WBXQ
- Patton, Pennsylvania; United States;
- Broadcast area: Altoona, Pennsylvania Cresson, Pennsylvania
- Frequency: 94.3 MHz
- Branding: Q94

Programming
- Format: Classic rock
- Affiliations: Compass Media Networks United Stations Radio Networks Westwood One

Ownership
- Owner: Matthew W. Lightner; (Lightner Communications LLC);
- Sister stations: WBRX, WRTA, WKMC, WTRN, WYUP

History
- First air date: 1991 (as WBRX)
- Former call signs: WKBE (1988–1989, CP) WHUM-FM (6/1989–12/1989, CP) WBRX (1989–2007)
- Former frequencies: 94.7 MHz (now WBRX)

Technical information
- Licensing authority: FCC
- Facility ID: 33971
- Class: A
- ERP: 2,100 watts
- HAAT: 167 meters (548 ft)
- Transmitter coordinates: 40°34′06″N 78°26′24″W﻿ / ﻿40.56844°N 78.43997°W
- Repeater: 94.3 WBXQ-FM1 (Altoona)

Links
- Public license information: Public file; LMS;
- Webcast: Listen Live
- Website: q94classicrock.com Facebook page

= WBXQ =

WBXQ (94.3 FM, "Q94") is a radio station broadcasting a classic rock format. Licensed to the suburb of Patton, Pennsylvania, it serves the Altoona, Pennsylvania metropolitan area. It first began broadcasting in 1988 under the call sign WKBE. The station is currently owned by Matt Lightner, through licensee Lightner Communications LLC. At one time, Q94 at 94.3 was Altoona's top 40 radio outlet.

==History==
The history of 94.3 and 94.7 in the area is intertwined.

94.3 first signed on the air in November 1981 as WRKE, broadcasting a Top 40/CHR format, and was founded by legendary Pittsburgh broadcaster Ed Sherlock and his business partner Neil Hart, who formed Sherlock-Hart Broadcasting the year before. The station's licensee, however, was listed as Sounds Good, Inc. In addition to owning WBXQ, both men owned then-oldies-lean AC station WAMQ (now WYUP) in Loretto. The FM station was consulted by Pittsburgh program director and on-air personality Clarke Ingram, who at the time was at 96KX (now WKST-FM). On March 19, 1982, the call letters were changed to WBXQ, and the Q94 branding was introduced.

In 1990, Sherlock and Hart dissolved their partnership, with Hart leaving to pursue other interests. WAMQ, which was falling into some financial difficulty, was sold to WBXQ Operations Manager Tom Stevens in July 1992. Sherlock retained possession of WBXQ.

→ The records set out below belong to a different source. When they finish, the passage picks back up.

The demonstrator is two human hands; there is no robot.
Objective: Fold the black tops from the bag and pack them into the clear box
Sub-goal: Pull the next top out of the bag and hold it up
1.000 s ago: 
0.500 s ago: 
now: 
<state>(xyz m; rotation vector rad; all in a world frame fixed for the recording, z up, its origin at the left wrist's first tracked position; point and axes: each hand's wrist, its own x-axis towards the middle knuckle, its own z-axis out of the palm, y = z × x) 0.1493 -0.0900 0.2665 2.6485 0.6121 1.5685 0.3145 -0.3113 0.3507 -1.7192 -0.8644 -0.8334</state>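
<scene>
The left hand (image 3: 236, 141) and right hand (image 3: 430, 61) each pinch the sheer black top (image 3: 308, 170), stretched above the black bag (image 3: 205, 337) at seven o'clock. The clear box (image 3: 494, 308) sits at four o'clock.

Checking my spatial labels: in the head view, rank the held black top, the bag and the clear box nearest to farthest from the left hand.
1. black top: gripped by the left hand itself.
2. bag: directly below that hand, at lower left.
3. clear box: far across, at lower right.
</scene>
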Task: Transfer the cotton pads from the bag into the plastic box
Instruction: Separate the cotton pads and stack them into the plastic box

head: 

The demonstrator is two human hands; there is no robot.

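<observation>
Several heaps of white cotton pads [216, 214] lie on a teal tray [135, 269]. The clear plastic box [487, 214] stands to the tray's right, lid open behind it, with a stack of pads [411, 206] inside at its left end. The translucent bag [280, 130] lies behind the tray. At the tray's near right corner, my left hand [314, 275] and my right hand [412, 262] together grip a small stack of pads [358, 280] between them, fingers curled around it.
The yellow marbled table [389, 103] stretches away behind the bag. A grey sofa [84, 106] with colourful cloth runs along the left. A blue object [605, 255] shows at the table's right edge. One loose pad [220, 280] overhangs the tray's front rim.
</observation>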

94.7 was first assigned the call sign WKBE on October 31, 1988. On June 16, 1989, the call sign was changed to WHUM-FM and then changed again to WBRX on December 15, 1989. For many years, WBRX simulcasted WBXQ.

According to 100000watts.com, WBRX 94.3 and WBXQ 94.7 swapped calls, retaining their classic rock simulcast, on April 27, 2007. Fybush.com reports the call swap was apparently filed in error, as it disappeared the next day (the 28th) from the FCC database. On June 28, 2007, the WBRX and WBXQ call signs were officially swapped on 94.3 and 94.7 FM.

Logo as True Country, 2009-2015

On October 22, 2007 WBRX split from the Q94 classic rock simulcast and switched to an adult contemporary format branded as "Mix 94.7".

On April 15, 2009 WBXQ changed their format to country, branded as "True Country 94.3".

On October 28, 2015 WBXQ brought Q94 and classic rock back to the area; the station goes up against WRKY-FM for Altoona rock listeners.

In July 2019, Lightner Communications LLC purchased both WBXQ and WBRX, along with WKMC, WRTA, and two translators, from current owner Rebecca Barger. Matt Lightner is a long time Broadcast Engineer and area business owner. The sale was consummated on October 1, 2019, at a price of $675,000.

The station is an affiliate of the weekly syndicated Pink Floyd program "Floydian Slip."